Each of the lines below must be retyped character for character.

=== Begin Enclosure ===

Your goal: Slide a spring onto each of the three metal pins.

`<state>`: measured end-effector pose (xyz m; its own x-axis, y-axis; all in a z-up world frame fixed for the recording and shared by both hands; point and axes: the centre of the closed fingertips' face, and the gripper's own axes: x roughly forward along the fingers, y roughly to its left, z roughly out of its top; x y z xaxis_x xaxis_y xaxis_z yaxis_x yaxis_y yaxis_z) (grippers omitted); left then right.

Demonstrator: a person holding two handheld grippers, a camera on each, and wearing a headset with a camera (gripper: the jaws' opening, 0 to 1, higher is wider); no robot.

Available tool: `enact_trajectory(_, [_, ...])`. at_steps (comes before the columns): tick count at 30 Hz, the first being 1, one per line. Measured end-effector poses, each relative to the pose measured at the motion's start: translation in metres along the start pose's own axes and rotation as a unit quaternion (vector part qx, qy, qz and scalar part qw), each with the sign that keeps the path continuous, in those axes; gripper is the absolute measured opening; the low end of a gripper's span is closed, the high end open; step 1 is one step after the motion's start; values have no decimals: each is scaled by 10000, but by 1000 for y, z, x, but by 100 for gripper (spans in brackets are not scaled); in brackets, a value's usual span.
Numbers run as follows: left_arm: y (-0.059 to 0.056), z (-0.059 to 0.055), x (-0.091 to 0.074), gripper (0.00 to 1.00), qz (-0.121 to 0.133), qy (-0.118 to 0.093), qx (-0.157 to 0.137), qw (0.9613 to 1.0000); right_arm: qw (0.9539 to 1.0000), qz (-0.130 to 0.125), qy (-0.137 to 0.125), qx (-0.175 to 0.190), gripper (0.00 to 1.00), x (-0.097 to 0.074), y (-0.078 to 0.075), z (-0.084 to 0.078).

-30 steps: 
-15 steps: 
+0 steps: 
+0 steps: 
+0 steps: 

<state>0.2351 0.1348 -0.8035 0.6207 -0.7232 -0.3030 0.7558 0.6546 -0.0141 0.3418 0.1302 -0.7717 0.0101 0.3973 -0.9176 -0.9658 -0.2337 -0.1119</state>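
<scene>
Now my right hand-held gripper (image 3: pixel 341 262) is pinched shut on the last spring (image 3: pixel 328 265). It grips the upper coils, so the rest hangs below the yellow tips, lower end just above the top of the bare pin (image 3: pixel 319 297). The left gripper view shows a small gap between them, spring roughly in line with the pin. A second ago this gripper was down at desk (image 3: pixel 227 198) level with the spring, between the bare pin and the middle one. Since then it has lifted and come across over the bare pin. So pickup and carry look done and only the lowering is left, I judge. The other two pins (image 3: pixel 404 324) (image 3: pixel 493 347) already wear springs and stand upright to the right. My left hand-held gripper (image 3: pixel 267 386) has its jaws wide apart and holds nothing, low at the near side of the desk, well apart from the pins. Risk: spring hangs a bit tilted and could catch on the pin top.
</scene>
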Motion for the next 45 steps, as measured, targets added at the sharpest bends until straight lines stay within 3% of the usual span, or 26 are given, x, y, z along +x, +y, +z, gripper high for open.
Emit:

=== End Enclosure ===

### ANSWER AREA
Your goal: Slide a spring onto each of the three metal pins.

`<state>`: measured end-effector pose (xyz m; its own x-axis, y-axis; all in a z-up world frame fixed for the recording and shared by both hands; point and axes: the centre of the closed fingertips' face, and the gripper's own axes: x roughly forward along the fingers, y roughly to its left, z roughly out of its top; x y z xaxis_x xaxis_y xaxis_z yaxis_x yaxis_y yaxis_z) (grippers omitted); left then right.

Demonstrator: a person holding two handheld grippers, a camera on each, and wearing a headset with a camera (gripper: the jaws' opening, 0 to 1, higher is wider); no robot.

Available tool: `enact_trajectory(_, [_, ...])`. at_steps (comes before the columns): tick count at 30 Hz, the first being 1, one per line. Measured end-effector poses, each relative to the pose measured at the motion's start: translation in metres along the start pose's own axes and rotation as a unit quaternion (vector part qx, qy, qz and scalar part qw), each with the sign that keeps the path continuous, in those axes; gripper is the absolute measured opening; the low end of a gripper's span is closed, the high end open; step 1 is one step after the motion's start; values have no decimals: each is scaled by 10000, but by 1000 for y, z, x, but by 100 for gripper (spans in brackets are not scaled); in brackets, a value's usual span.
Numbers run as follows: left_arm: y (-0.059 to 0.056), z (-0.059 to 0.055), x (-0.091 to 0.074), gripper (0.00 to 1.00), qz (-0.121 to 0.133), qy (-0.118 to 0.093), qx (-0.157 to 0.137), qw (0.9613 to 1.0000); right_arm: qw (0.9539 to 1.0000), qz (-0.130 to 0.125), qy (-0.137 to 0.125), qx (-0.175 to 0.190), gripper (0.00 to 1.00), x (-0.097 to 0.074), y (-0.078 to 0.075), z (-0.084 to 0.078).

-30 steps: 
-15 steps: 
+0 steps: 
+0 steps: 
+0 steps: 

<state>0.2351 0.1348 -0.8035 0.6207 -0.7232 -0.3030 0.7558 0.6546 -0.0141 0.3418 0.1302 -0.7717 0.0101 0.3973 -0.9176 -0.9658 -0.2337 -0.1119</state>
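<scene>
Now my right hand-held gripper (image 3: pixel 341 262) is pinched shut on the last spring (image 3: pixel 328 265). It grips the upper coils, so the rest hangs below the yellow tips, lower end just above the top of the bare pin (image 3: pixel 319 297). The left gripper view shows a small gap between them, spring roughly in line with the pin. A second ago this gripper was down at desk (image 3: pixel 227 198) level with the spring, between the bare pin and the middle one. Since then it has lifted and come across over the bare pin. So pickup and carry look done and only the lowering is left, I judge. The other two pins (image 3: pixel 404 324) (image 3: pixel 493 347) already wear springs and stand upright to the right. My left hand-held gripper (image 3: pixel 267 386) has its jaws wide apart and holds nothing, low at the near side of the desk, well apart from the pins. Risk: spring hangs a bit tilted and could catch on the pin top.
</scene>
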Motion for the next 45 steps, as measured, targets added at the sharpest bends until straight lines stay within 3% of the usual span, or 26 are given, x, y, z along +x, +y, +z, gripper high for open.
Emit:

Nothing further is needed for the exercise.